Quick Answer: You can microwave cardboard if it has the microwave-safe label.
Some types of cardboard are meant exclusively for packaging and structural support, and you'll find out why below. We'll also be sharing some crucial information about the safety labels, plus some helpful tips for safe microwaving.
Let's get started...
What Is Cardboard?
Cardboard, also called paperboard, is a heavy paper product that's usually on the thick side. It's typically used for packing and shipping, but you'll also find quite a few cardboard items in your home:
- Cereal boxes
- Paper towel rolls
- Shoe boxes
- Frozen food containers
Then there's corrugated cardboard, which is usually two flat cardboard pieces with a grooved piece in the middle. This is often seen in shipping boxes and six-pack beverage containers.
When it comes to cardboard and cooking, things can get a little bit tricky. Some cardboard products, especially those used for purposes not directly related to food, have a chemical layer on them. In this case, you really don't want to be cooking with or microwaving them.
Different Types of Cardboard Containers
Cardboard products used for food packaging purposes come in many forms, many of which you're probably already familiar with.
- Take-out containers
- Pizza boxes
- Recyclable bowls
- Disposable cups
- Sectioned food trays
- Eco-friendly food packages
Microwaves also come with cardboard piece placed inside to cover the waveguide (you're not supposed to take it out).
Read Also: If you cook with your microwave pretty often, check out our guide on the best microwave toaster oven combo meanwhile if you're looking for a small but reliable microwave for small kitchens, check out this guide for the Best Microwave for College Dorm Room.
How Do You Know If Cardboard Is Microwave Safe or Not?
The only way to know for sure if a piece of cardboard can be heated in the microwave is to check for a label that says "microwave safe."
Even though a lot of frozen and fresh foods are wrapped in cardboard, it's still not a good idea to put the cardboard in the microwave unless you see the label. Chances are, it's just meant for shipping and wrapping, not for heating.

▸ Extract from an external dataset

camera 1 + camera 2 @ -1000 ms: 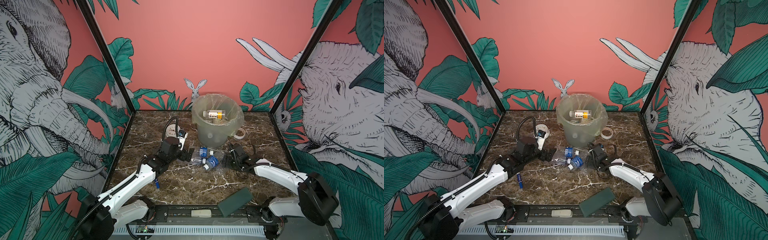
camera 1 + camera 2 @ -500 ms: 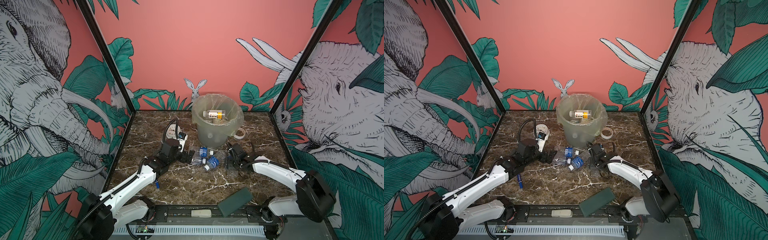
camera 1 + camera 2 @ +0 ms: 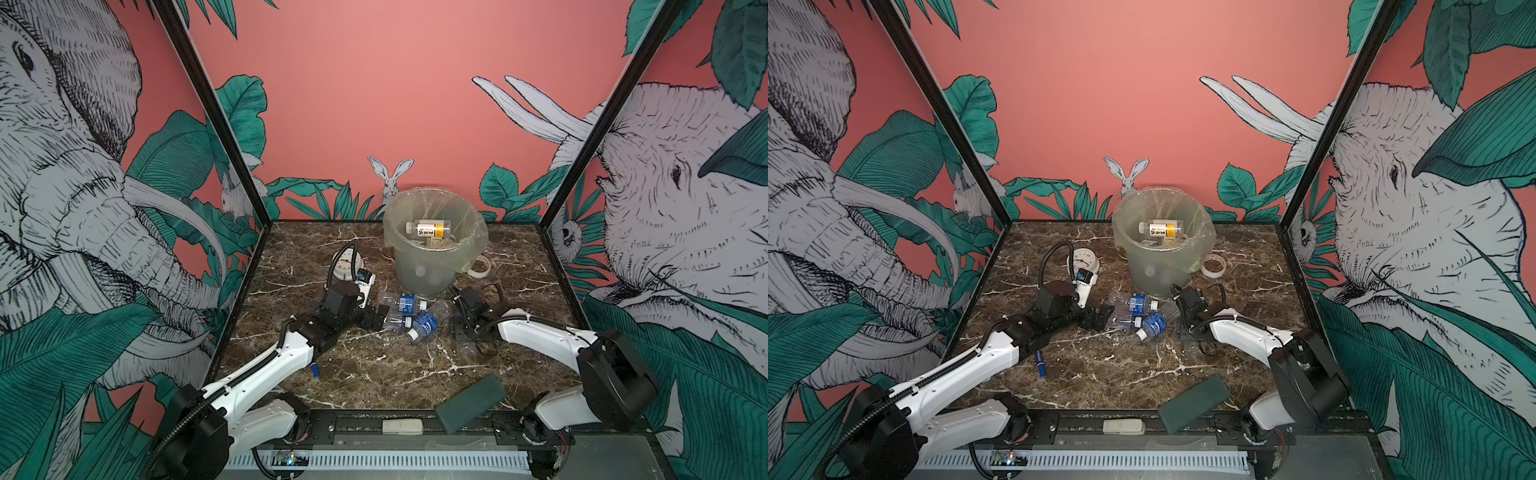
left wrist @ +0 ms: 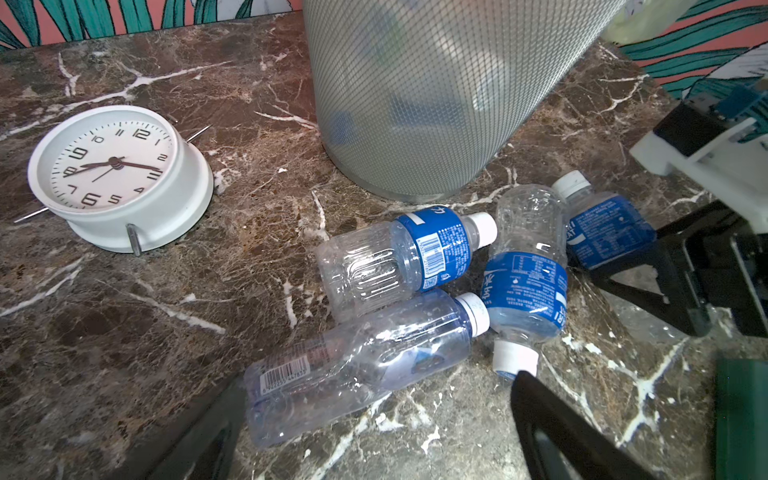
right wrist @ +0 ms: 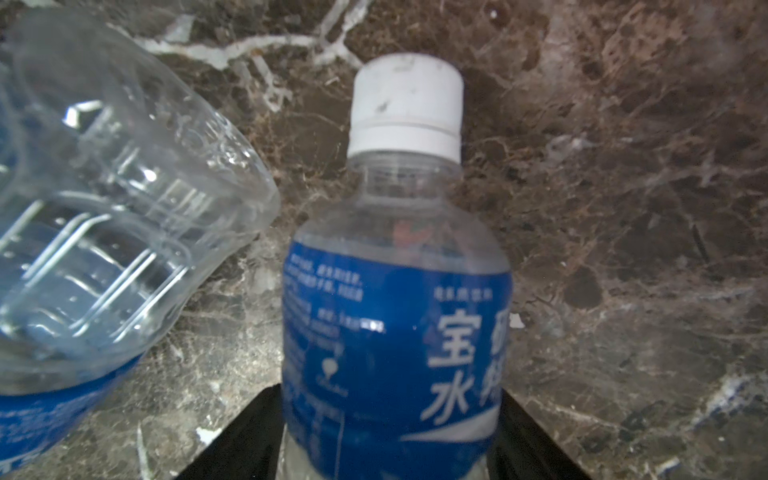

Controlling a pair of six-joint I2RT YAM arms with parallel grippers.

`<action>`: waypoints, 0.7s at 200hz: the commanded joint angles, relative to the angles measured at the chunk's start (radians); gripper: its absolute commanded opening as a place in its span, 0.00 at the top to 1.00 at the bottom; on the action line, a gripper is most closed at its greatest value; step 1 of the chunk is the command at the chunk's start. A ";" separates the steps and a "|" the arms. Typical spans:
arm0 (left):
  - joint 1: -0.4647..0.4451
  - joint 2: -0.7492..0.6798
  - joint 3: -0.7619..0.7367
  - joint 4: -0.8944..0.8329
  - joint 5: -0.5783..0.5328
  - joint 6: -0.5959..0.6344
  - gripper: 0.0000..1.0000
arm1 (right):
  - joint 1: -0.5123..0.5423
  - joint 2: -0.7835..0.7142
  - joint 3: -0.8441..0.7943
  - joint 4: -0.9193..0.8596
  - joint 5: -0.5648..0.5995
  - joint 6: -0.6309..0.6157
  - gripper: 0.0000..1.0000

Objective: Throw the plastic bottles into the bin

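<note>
right gripper has narrowed around a blue-label bottle, grip not certain; left gripper stands wide open.

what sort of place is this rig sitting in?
Probably a staged robot test booth: jungle-mural wall panels, a marble-pattern tabletop, two arms mounted on a front rail.

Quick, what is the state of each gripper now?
Left gripper: open, holding nothing.
Right gripper: jaws on both sides of a blue-label bottle; grip cannot be told.
</note>
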State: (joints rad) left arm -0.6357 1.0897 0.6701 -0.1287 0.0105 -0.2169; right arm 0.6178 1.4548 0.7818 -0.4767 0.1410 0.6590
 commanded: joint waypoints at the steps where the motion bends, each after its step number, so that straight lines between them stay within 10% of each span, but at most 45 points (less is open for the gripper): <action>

Just like printed paper, printed cardboard shouldn't be microwaved, either. The ink can be absorbed into your food, which is definitely a health hazard.

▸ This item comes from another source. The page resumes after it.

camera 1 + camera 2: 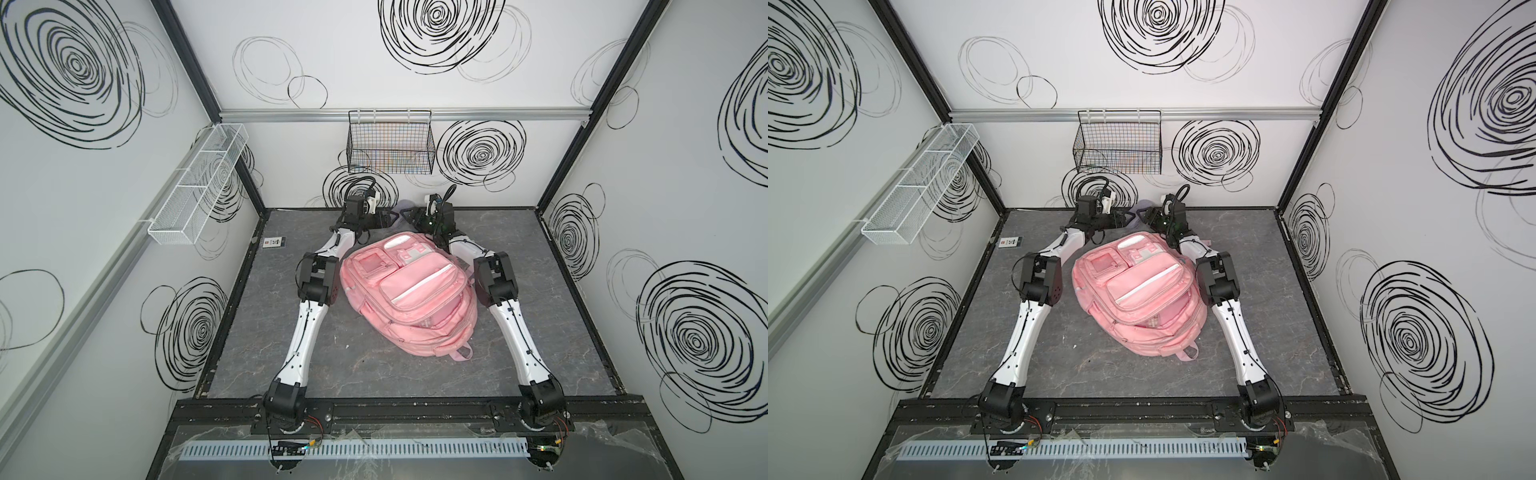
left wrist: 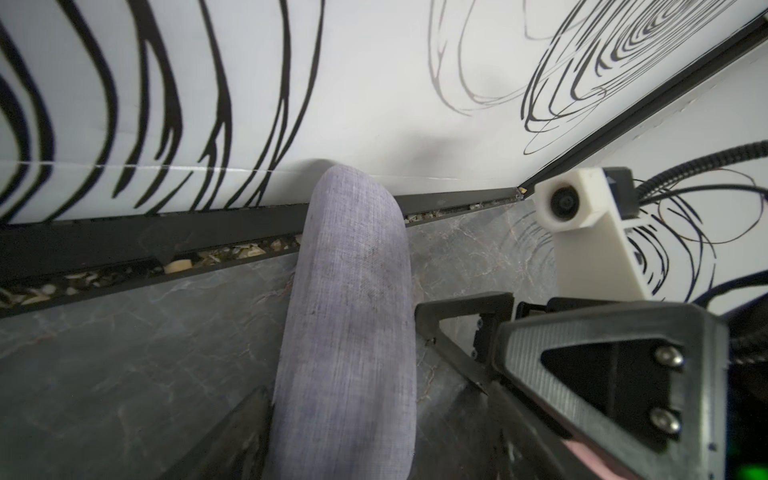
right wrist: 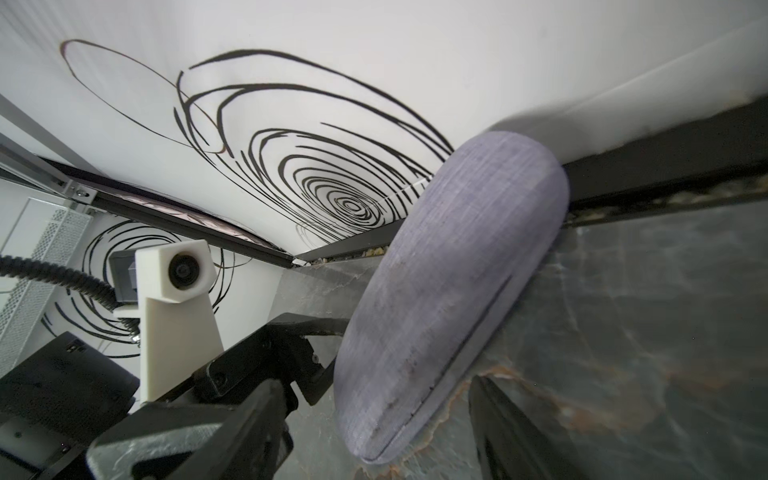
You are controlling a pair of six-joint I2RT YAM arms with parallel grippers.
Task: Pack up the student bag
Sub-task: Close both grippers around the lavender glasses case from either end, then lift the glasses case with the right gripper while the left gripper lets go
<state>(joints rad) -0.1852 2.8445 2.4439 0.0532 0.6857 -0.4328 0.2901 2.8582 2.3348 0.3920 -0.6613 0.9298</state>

What about take-out in cardboard containers? If you receive a food order in a cardboard container, it's likely that it's safe for heating (provided it doesn't have metal handles), at least at moderate temperatures. If you're not sure, you can always ask the restaurant.
Labels on Cardboard to Be Aware Of
You know that you can microwave cardboard that has the "microwave safe" seal of approval right on the material. But there's another way to assess whether a cardboard container is microwavable, or rather, not microwavable.
Sometimes you'll see labels indicating that a container is not microwavable. This is just as helpful as a label that shows that a container is microwave-safe as there is no question about it.
But if there's no label either way, follow the above guidelines. When in doubt, transfer food to a container you know is microwavable.
Bonus Safety Tips
If you're going to heat up your food on a piece of cardboard, you might want to follow these safety measures:
- Check to make sure that there are no metals, glues or non-cardboard materials in sight.
- Make sure there are no plastic or other coatings on the cardboard.
- Only do quick reheats with cardboard and paper products. Leave the longer cooking to sturdier microwave-safe materials.